Mr. Uzoma Azikiwe, SAN, the Counsel to the 3rd Respondent/Applicant), informed the Court that: (i) he had filed an application questioning the competence of the suit, (ii) one of the grounds for the application was that the Petitioners lacked the locus standi to commence the suit, (iii) the application is seeking the setting aside of the interim orders.

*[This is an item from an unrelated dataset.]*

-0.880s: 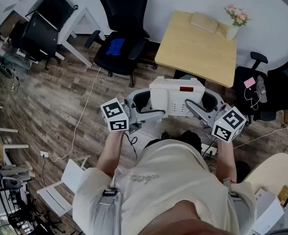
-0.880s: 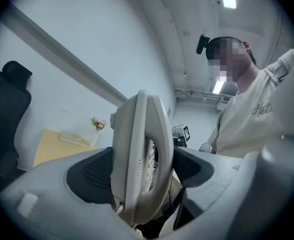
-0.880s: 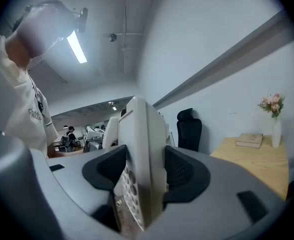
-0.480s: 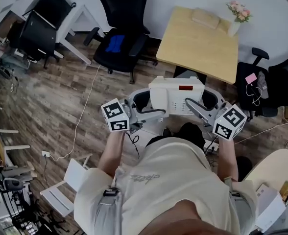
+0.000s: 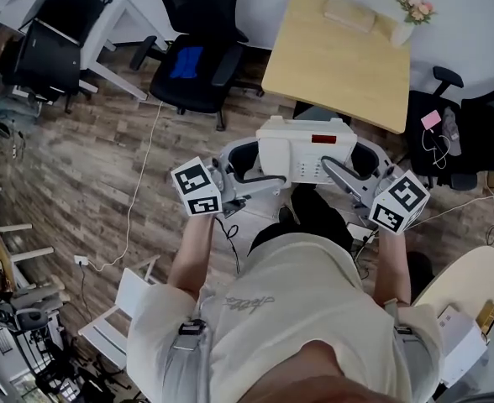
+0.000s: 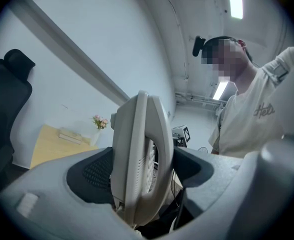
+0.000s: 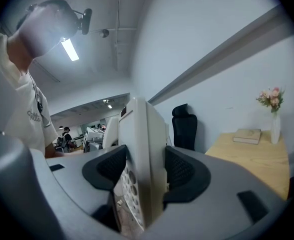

He also submitted that the 3rd Respondent was served with the Joinder Application yesterday (22nd March 2023 and that the 3rd Respondent’s application questioning the competence of the suit should take priority. To support his submission that the application questioning the competence of the suit should take priority, Mr. Azikiwe, SAN referred the Court to the case of Oroh v. Buraimoh (1990) 2 NWLR (Part 134) 641, particularly at page 645, paragraph D-H where the Court of Appeal held that a preliminary objection challenging locus standi should be taken first before a motion for joinder.

It will be recalled that the Court had been asked to vacate the order restraining the Chief Executive Officer of Seplat Energy Plc, Mr. Roger Brown from participating in management as the suit was instituted by people who have no locus standi.